Back in the early 1980s when work began on the Large hadron collider, the search began for the GOD particle, now that it has been switched on the search has moved. Now we are seeking The VOD particle. I think VOD formulates two things, although it means lots to lots of people. The SAG defines VOD as “… an umbrella term for a wide range of technologies that enable consumers to select videos for viewing on a television or computer screen at the time they want to view them.” - Screen Actors Guild – Glossary of terms Video On Demand (VOD) – “Allows users to watch what they want, when they want. This can be either ‘pay per view’ or a free service usually funded by advertising. “ - IAB Jargonbusters The word VOD connotes quite a lot to a lot of people, but I think it can loosely be boiled down to these two things…
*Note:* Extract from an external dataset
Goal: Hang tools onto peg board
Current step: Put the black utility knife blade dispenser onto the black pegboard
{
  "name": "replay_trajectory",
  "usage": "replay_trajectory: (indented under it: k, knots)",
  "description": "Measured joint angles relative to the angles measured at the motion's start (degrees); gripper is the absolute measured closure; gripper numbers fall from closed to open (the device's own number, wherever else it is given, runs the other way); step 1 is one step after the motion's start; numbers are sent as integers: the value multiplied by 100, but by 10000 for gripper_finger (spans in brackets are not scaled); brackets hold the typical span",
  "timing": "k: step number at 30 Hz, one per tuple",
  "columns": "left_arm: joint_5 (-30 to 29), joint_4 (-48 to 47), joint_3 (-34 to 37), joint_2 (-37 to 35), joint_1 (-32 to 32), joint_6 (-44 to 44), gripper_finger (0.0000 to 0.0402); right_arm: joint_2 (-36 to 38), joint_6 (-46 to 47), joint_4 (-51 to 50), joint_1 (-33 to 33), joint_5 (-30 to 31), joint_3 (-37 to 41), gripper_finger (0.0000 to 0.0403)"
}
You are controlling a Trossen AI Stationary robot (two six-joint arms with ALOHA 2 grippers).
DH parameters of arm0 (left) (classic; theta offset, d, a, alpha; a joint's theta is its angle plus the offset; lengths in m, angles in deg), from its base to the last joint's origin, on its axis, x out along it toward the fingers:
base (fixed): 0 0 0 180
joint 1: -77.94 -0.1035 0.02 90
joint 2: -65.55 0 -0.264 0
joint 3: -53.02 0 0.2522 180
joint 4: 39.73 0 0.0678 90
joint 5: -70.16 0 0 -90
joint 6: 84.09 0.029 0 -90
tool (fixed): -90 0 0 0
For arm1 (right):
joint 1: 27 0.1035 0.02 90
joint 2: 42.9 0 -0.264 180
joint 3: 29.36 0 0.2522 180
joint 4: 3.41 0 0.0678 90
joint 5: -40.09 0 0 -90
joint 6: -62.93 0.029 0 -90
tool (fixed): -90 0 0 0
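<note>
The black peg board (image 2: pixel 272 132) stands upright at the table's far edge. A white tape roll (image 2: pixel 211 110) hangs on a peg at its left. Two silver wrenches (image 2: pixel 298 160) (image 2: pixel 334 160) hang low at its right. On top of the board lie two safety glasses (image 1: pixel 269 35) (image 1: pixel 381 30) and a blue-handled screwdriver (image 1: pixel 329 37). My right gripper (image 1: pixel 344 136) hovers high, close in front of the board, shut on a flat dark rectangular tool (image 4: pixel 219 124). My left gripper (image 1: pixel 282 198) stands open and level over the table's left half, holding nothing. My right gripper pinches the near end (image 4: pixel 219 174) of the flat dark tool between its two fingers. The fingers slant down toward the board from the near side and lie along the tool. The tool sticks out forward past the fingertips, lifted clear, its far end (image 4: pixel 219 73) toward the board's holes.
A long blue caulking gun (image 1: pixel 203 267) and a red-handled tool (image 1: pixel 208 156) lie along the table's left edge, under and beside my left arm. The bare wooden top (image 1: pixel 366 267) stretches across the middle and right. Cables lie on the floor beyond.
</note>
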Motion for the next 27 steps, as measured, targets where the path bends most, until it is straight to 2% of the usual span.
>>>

The Vod market has been a busy and hectic one… I am going to concentrate on the Broadcast market, but I am aware that press sites in all their glory have started carrying VOD. However, they can come and talk about how that works for them, and to me it is merely them attempting to harvest the glamour of TV.. If we talk about the B/C market only it has grown and changed massively in the last few years from the launch of Youtube back in 2005 to the launch of See Saw in Jan this year. I suspect I have missed some out of this list. I think it illustrates that no one has stood still and got it right at the first attempt. It’s evolving all the time, And there can only be more changes…
So VOD – the final frontier…as part of an as part of an ongoing attempt to catalogue and define VOD, I have tried to break it down into constituent parts. I think at the moment it kind of looks like this, although we mustn’t ignore illegal VOD … .like Bit Torrent or Iso hunt…obviously I don’t know anything about this though… A recent NMA Study shows that 31% of kids 6-14 have downloaded illegal content…the little shits…But these are the viewers/consumers of the future We don’t have UK figures, but in the US Heroes is the most illegally downloaded TV-show, with over 6 million downloads for a single episode, according to a Top 10 published by website Torrentfreak . Heroes (NBC) was downloaded 6.58 million times in 2009, meaning more fans tune in illegally than watch the show legally on television. Commenting on the piracy of US TV-shows Torrentfreak observed: “The rise of unauthorised downloading of TV-shows is a signal that customers want something that is not available through other channels. Availability seems to be the key issue why people turn to BitTorrent, and this is also reflected in the fact that most downloads occur from countries where the show has yet to air on TV.” The blog continues: “Despite massive piracy of TV-shows, there are plenty of opportunities for distributors and broadcasters to win viewers back. The piracy figures simply show that TV viewing habits are changing. There is a huge interest in on-demand TV and there are millions of viewers that can potentially bring in millions of dollars in revenue.”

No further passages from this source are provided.